Schuldgefühle und die Vereinbarkeit von Beruf und Familie
Untersucht wurden auch die organisatorischen Strukturen und Prozesse, die zu einer pessimistischen Einschätzung von Frauen und zur geringen Anzahl von Frauenkarrieren führen. „Generell werden in unserer Gesellschaft Männer beglückwünscht, wenn sie sich um die Kinder kümmern, während es bei Frauen als selbstverständlich angesehen wird“, so ein weiterer Befund im Rahmen der Studie.
Männer und Frauen sind mit unterschiedlichen Herausforderungen konfrontiert, auch weil sie ihre Kinder in unterschiedlichen Entwicklungsstadien betreuen. Zumeist sind Frauen in Karenz, wenn die Kinder noch sehr abhängig sind und das beschränkt dann die Möglichkeit hier wissenschaftlich weiterzuarbeiten.

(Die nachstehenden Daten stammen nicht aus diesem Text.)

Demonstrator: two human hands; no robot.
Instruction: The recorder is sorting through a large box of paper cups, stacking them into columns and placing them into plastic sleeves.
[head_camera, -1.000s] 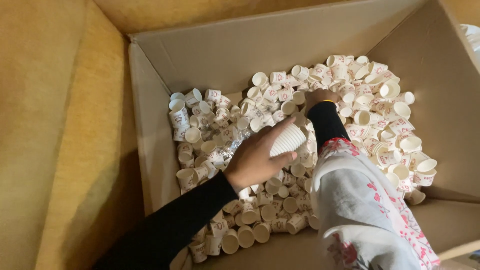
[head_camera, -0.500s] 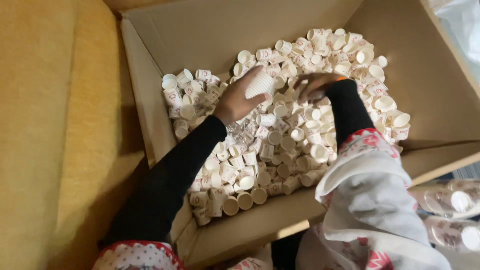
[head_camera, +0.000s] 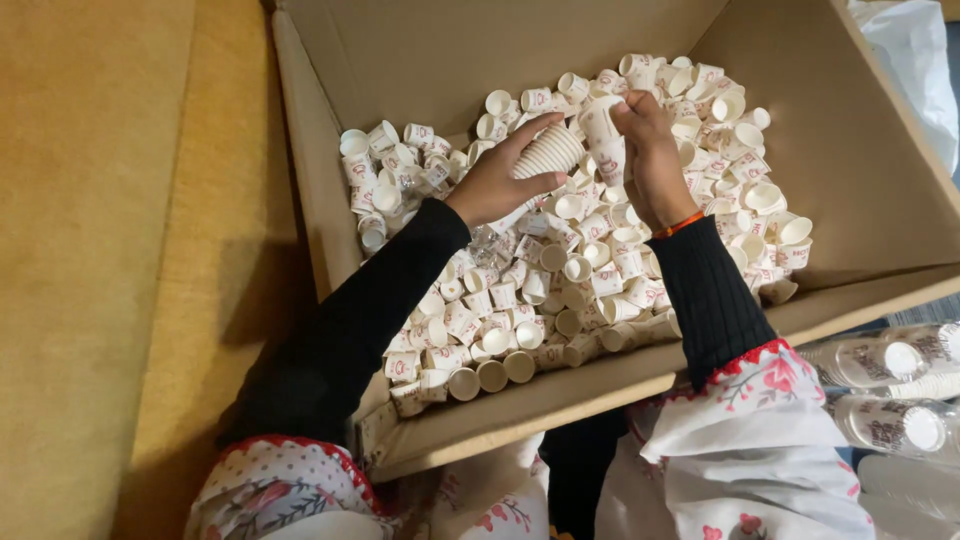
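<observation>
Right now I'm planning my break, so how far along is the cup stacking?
Done: the left hand holds a short stack of nested cups. In hand: the right hand pinches one cup close beside the stack's open end. Left: nearly all; loose cups cover the bottom of the box. Sleeved stacks lie outside at right.

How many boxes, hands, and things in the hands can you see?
Box: 1
Hands: 2, the left hand and the right hand
Stack of cups, in the left hand: 1
Cup, in the right hand: 1
Total: 5
The loose cups are too many to count.
</observation>
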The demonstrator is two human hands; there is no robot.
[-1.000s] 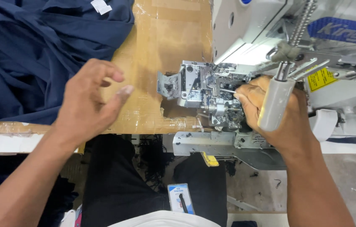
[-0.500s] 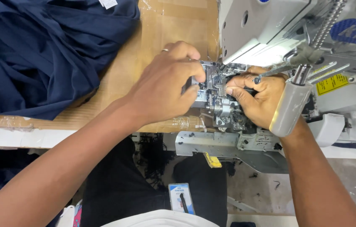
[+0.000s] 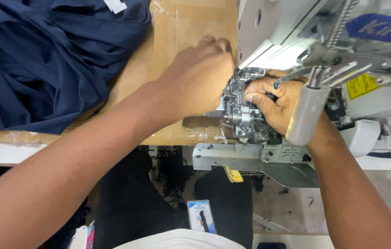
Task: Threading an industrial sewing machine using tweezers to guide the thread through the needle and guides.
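Both hands pinch into the metal looper mechanism (image 3: 244, 115) under the white sewing machine head (image 3: 278, 32): left hand (image 3: 198, 78) from its left, right hand (image 3: 276, 103) from its right, equally near, what they grasp hidden

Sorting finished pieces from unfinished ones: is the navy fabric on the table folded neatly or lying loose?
Loose. The navy fabric lies bunched in uneven folds on the taped cardboard tabletop, apart from both hands at the sewing machine.
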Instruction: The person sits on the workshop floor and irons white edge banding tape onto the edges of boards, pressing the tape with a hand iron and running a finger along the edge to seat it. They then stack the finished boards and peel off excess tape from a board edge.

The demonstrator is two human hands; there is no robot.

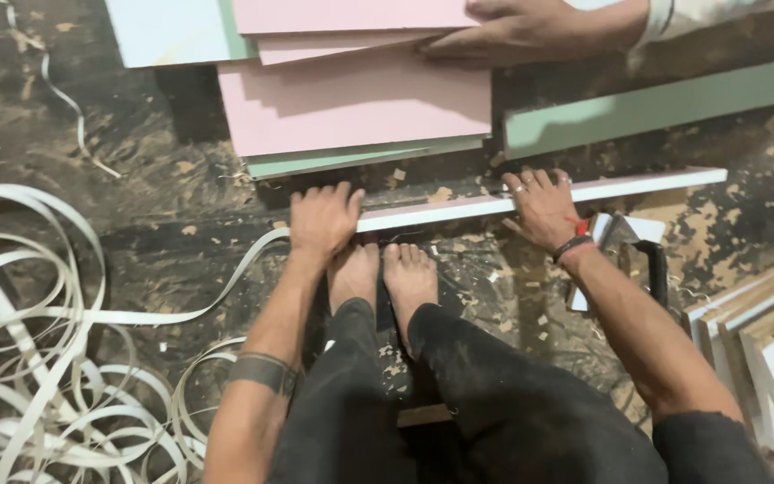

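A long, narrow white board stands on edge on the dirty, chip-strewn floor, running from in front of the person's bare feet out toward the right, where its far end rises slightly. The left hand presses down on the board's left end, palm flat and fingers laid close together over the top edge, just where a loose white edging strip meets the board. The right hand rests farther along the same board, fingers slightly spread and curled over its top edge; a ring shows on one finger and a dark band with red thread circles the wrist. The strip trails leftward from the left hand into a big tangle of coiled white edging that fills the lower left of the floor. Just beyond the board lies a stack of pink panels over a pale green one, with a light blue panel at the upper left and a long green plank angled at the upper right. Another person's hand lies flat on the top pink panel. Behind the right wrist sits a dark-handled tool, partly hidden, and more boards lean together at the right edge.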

Parallel nehmen immer mehr Männer verschiedene Formen des Elternurlaubs in Anspruch, auch bedingt durch einen Generationswechsel. Männer wie Frauen betonen, wie schwierig die hohen wissenschaftlichen Leistungsanforderungen sind, wenn man kleine Kinder hat.

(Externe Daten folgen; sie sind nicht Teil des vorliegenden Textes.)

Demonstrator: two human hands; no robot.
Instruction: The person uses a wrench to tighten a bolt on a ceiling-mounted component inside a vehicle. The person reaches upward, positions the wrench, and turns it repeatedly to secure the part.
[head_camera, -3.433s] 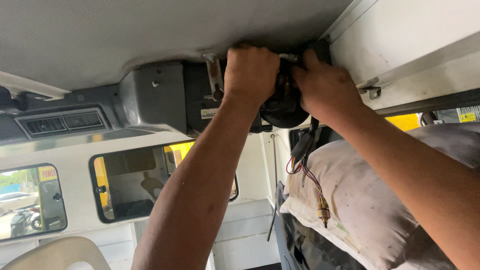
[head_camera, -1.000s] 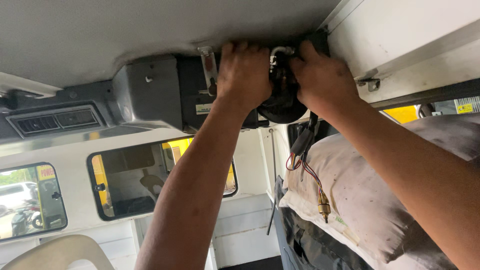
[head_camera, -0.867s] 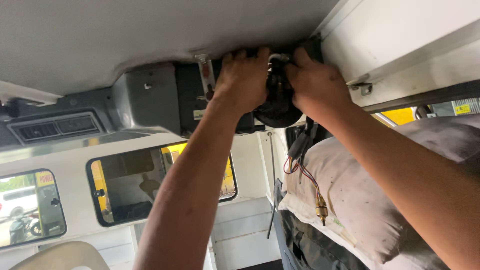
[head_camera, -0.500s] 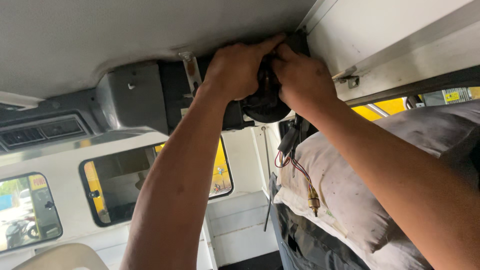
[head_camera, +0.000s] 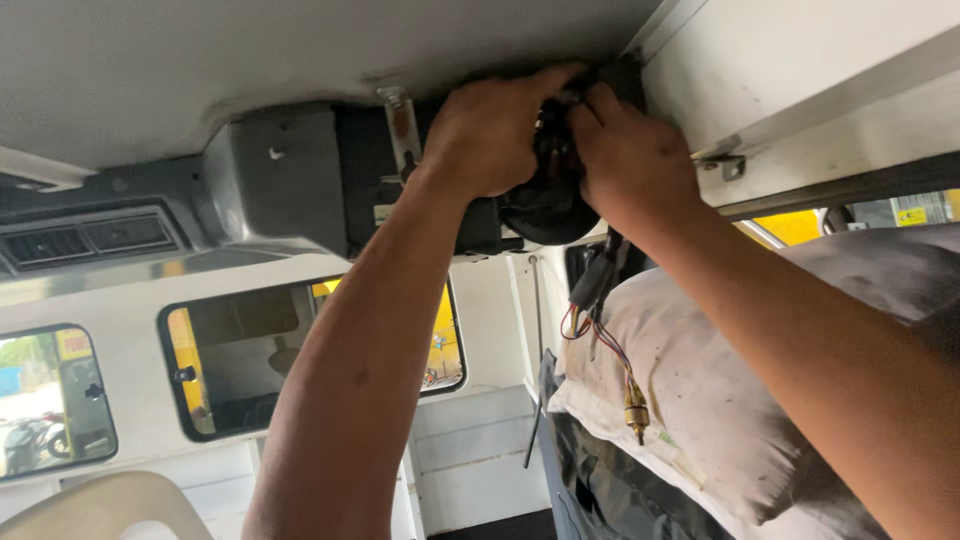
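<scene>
Black round part: a dark, rounded component (head_camera: 548, 205) sat at the upper centre of the frame, tucked against the ceiling beside the grey housing; its domed side pointed downward and its long axis appeared to run up toward the roof, though the hands hid its upper half.
Left hand: the left hand (head_camera: 492, 135) was raised overhead in the upper centre, palm turned to the part, fingers curled over its left and top side, gripping it.
Left arm: the forearm rose from the bottom centre of the frame, tilting up and to the right to the wrist.
Right hand: the right hand (head_camera: 628, 155) sat just right of the left one, fingers bent and pressed onto the top right of the same part, closed around it; the fingertips of the 2 hands nearly met.
Right arm: it ran from the lower right corner diagonally up to the left.
Wires: a bundle of thin coloured wires (head_camera: 600, 335) hung straight down below the part, ending in a brass connector (head_camera: 635, 410) at centre right.
Grey housing: a boxy grey unit (head_camera: 275, 180) was fixed to the ceiling at upper left of centre.
Cushion: a stained whitish cushion (head_camera: 720, 390) lay at right, under the right arm.
Window: a dark-framed window (head_camera: 250, 350) showed at lower left.
</scene>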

Umdenken bei Beurteilungskriterien
Final kommen die Studienautorinnen zum Schluss, dass „Frauen sich eher schuldig fühlen, wenn sie sich weder der wissenschaftlichen Arbeit noch der Mutterschaft zu 100 Prozent widmen können“ und Männer aufgrund der unterschiedlichen gesellschaftlichen Wahrnehmung „positiver eingestellt sind.“ Ein Grund dafür sei, „weil Männer in der Regel die Entscheidungen treffen“ und das zeige auch die Studie. Was Männer und Frauen eint, sind Sorgen zur Arbeitsstabilität. Die Studienautorinnen bemängeln hier die Transparenz. Die Frage nach den „richtigen Schritten“ für eine erfolgreiche wissenschaftliche Karriere „ist kaum zu beantworten.“
Die Studienautorinnen plädieren nun für ein Überdenken der Bewertungskriterien für den akademischen Karriereweg. Der „unsichtbaren Arbeit“ mit Lehre, Mentoring und Administration soll mehr Wert beigemessen werden. Darüber hinaus soll die Bewertung an den tatsächlichen Zeitaufwand für eine wissenschaftliche Karriere, beispielsweise während einer Arbeitsverkürzung, angepasst werden. Teilzeitstellen sollten bei der Berechnung eines „wissenschaftlichen Alters" Berücksichtigung finden.
Finale Erkenntnisse und Forderungen und Handlungsoptionen
Marita Haas und Bettina Stadler fordern außerdem ein Überdenken der Aufgabenverteilung, mehr Unterstützung und die Förderung der Zusammenarbeit und des Wissenstransfers. Zusätzlicher Lösungsansatz sind erleichterte Möglichkeiten, um während Schwangerschaft und Stillzeit wissenschaftliche Ergebnisse zu erzielen, beispielsweise durch eigene Schwangerschaftslabors.
"FemChem wurde gegründet, um die spezifischen Herausforderungen von Frauen in der Wissenschaft zu identifizieren, damit sie gemeinsam reduziert oder eliminiert werden können. Die Studienergebnisse zeigen konkrete Handlungsfelder auf, wo wir gemeinsam Lösungen entwickeln werden“, unterstreicht Bettina Mihalyi-Schneider, Vorsitzende von FemChem.